Kipp mir Cola in den Wein. Auf unser heimlich Beieinander daheim. Auf unser hätte hätte. Aufs Verpassen. Ich weiß im Morgengrauen sind Wir vorbei.

Freitagnacht: Tim und ich schreiben noch immer durchgehend. Keine Nachricht ist weniger als 50 Zeilen lang. Er möchte schlafen gehen und zitiert Faust. "Ich bitt Euch, Freund, es ist tief in der Nacht, Wir müssen's diesmal unterbrechen." Ich sitze in meinem Bett und schlafe bald darauf mit tiefster Seligkeit ein.

Samstag: Er verbringt den Abend mit seiner Freundin. Den ersten Abend seit Montag, den letzten bis heute und wer weiß, wann er sie sieht. Er entschuldigt sich dafür, dass ich denken könnte, dass er mich ignoriert. Eigentlich beendet man ein Gespräch nicht mit "War Fußball eigentlich gut?", wenn man bei seiner Freundin ist. Dann stellt man keine Fragen mehr. Er schreibt einfach weiter, schreibt, dass ich gut nach hause kommen soll. Ich schreibe ihm nachts, dass ich gut nach hause gekommen bin. Er schreibt eine Minute später zurück: "Okay super danke. Hoffe es war schön. Dann schlaf später gut". Ich frag mich, was sie dazu sagt. Ich frage mich, was meine Rolle in dem Drama ist.

Sonntag: Wir schreiben wieder Romane per Whatsapp, über alles, was uns in den Sinn kommt. Es ist Valentinstag. Er erklärt, dass er nicht bei seiner Freundin ist, weil er den Tag nicht braucht. Sie auch nicht. Er schreibt lieber mir ein Gedicht. Nichts romantisches. Aber etwas besonders. Wir reden über Ra., weil wir über Beziehungen reden. Über ehemaliges. Er hatte bisher 3,125 Beziehungen, 3 richtige und eine, die keine wurde, aber fast eine war. Ich stelle fest, dass wir innerhalb einer Woche von Smalltalk wie "Wie gehts dir?", zu "Wieso sind eigentlich Beziehungen gescheitert" gekommen sind. Ich finde, das fortschrittlich.

Montag: Ich sitze neben C. in der Uni vor der Cafeteria. Sie sagt immer wieder, dass sie ihn nicht versteht. Und egal, mit wem ich rede, niemand tut das.
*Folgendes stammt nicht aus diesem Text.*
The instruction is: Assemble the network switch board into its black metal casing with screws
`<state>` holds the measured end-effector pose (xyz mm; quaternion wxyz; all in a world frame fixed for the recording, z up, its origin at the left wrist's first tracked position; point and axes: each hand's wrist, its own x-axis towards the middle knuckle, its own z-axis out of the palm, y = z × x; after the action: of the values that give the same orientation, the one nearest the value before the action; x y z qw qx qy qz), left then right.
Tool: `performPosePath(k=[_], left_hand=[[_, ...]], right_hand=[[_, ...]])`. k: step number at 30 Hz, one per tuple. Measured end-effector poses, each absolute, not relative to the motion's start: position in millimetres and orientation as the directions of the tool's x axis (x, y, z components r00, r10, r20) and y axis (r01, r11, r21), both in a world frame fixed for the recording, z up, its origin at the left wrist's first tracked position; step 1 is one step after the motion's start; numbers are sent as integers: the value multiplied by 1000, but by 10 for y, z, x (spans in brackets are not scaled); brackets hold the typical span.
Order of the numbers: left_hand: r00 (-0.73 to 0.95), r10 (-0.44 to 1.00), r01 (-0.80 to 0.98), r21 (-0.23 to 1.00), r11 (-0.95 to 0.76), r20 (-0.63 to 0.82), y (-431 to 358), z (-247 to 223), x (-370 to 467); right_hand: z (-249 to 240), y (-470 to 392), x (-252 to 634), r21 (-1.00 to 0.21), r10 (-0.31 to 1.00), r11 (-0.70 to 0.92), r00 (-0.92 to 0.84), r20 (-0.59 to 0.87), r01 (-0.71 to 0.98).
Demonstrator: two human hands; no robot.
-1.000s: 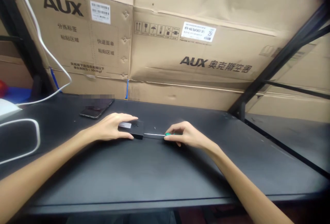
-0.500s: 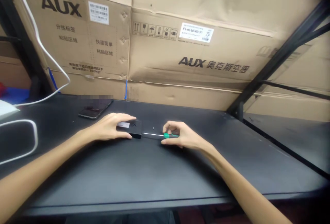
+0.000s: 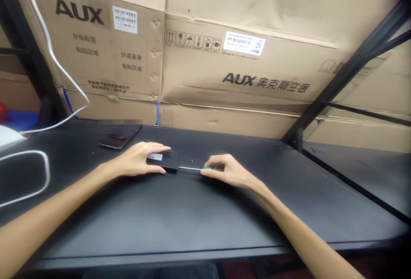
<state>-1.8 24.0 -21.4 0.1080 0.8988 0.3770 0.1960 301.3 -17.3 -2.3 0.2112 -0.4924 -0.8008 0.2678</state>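
Observation:
A small black box with a white label lies on the dark table. My left hand grips it from the left, thumb on the near side and fingers on the far side. My right hand is closed around the green and dark handle of a screwdriver. Its thin metal shaft lies level and points left, the tip meeting the right end of the box; the exact contact is too small to make out. Just behind the shaft, tiny screw-like bits rest on the table.
A dark phone lies behind my left hand. White cable loops over the left side, near a white object. Large cardboard boxes stand along the back, and a black metal frame rises at the right.
My right hand's fingers have closed further over the screwdriver handle, so less of it shows. The left hand and the box hold their place; the view has shifted slightly.

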Motion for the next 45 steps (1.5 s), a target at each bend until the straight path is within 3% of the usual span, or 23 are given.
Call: performPosePath(k=[8,10,15,18,22,24,28,34,40,45], left_hand=[[643,719,638,335,-693,264,239,-214,-16],[642,719,639,333,-693,267,242,-218,-17],[648,714,634,332,-698,265,254,-218,-18],[645,719,640,330,-694,260,253,-213,-15],[646,718,640,330,-694,259,246,-211,-15],[645,717,638,329,-696,265,243,-213,-17],[640,717,635,334,-696,276,241,-218,-18],[645,710,627,337,-703,282,240,-219,-13],[648,711,637,317,-702,273,247,-234,-21],[641,720,653,303,-694,268,245,-237,-19]], right_hand=[[-71,-155,3026,-787,922,241,-386,4,568],[-55,-159,3032,-764,921,249,-390,-4,596],[-24,-164,3021,-612,903,398,-409,131,684],[-34,-165,3011,-658,906,379,-406,121,650],[-38,-176,3011,-760,927,245,-374,3,602],[-31,-180,3012,-729,923,266,-384,5,631],[-32,-173,3009,-603,896,414,-420,140,682],[-56,-172,3006,-768,927,265,-374,36,583],[2,-204,2960,-655,930,316,-362,69,686],[-7,-180,2983,-715,916,335,-391,93,614]])
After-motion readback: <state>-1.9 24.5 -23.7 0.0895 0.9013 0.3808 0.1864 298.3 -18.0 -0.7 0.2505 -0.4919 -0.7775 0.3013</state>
Irgendwann laufen Tim und N. an uns vorbei, ich grüße nett. "Jetzt gehen die Kaffee trinken", sage ich und bin froh, dass er mal was mit ihr macht. 10 Minuten später kommen sie wieder raus. "Sein Ernst?", fragt C mich. "Wie lange hat das bei euch gedauert letztes Mal?" Ich verdrehe die Augen. "So eine Stunde", murmele ich. Gut eine Stunde später kommt die Frage, ob ich nicht einen Kaffee mit ihm trinken möchte. Er sei fertig mit Lernen. In dem Moment schließt die Cafeteria. Ich schreibe ihm das und er kommt trotzdem bei uns vorbei, weil er sich mein Lieblingsbuch leihen will. Er fragt mich, ob wir woanders einen Kaffee trinken. Ich wundere mich über seine Hartnäckigkeit. Wir gehen und unterhalten uns. Wir reden jetzt so offen wie wir schreiben. Die Blicke werden intensiver. So als könnte man doch Gedanken lesen oder dem anderen in die Seele blicken. Nach 2 Stunden gucke ich kurz aufs Handy und teile ihm die Uhrzeit mit. "Dein Ernst? Wir sitzen doch gerade erst hier". Ich nicke. Wir umarmen uns zum Abschied. Er zögert die berühmte eine Sekunde als wollte er noch was sagen. Als könnten sich unsere Blicke nicht trennen. Dann gehen wir auseinander. 10 Minuten später schreiben wir wieder. Kontaktlosigkeit verboten.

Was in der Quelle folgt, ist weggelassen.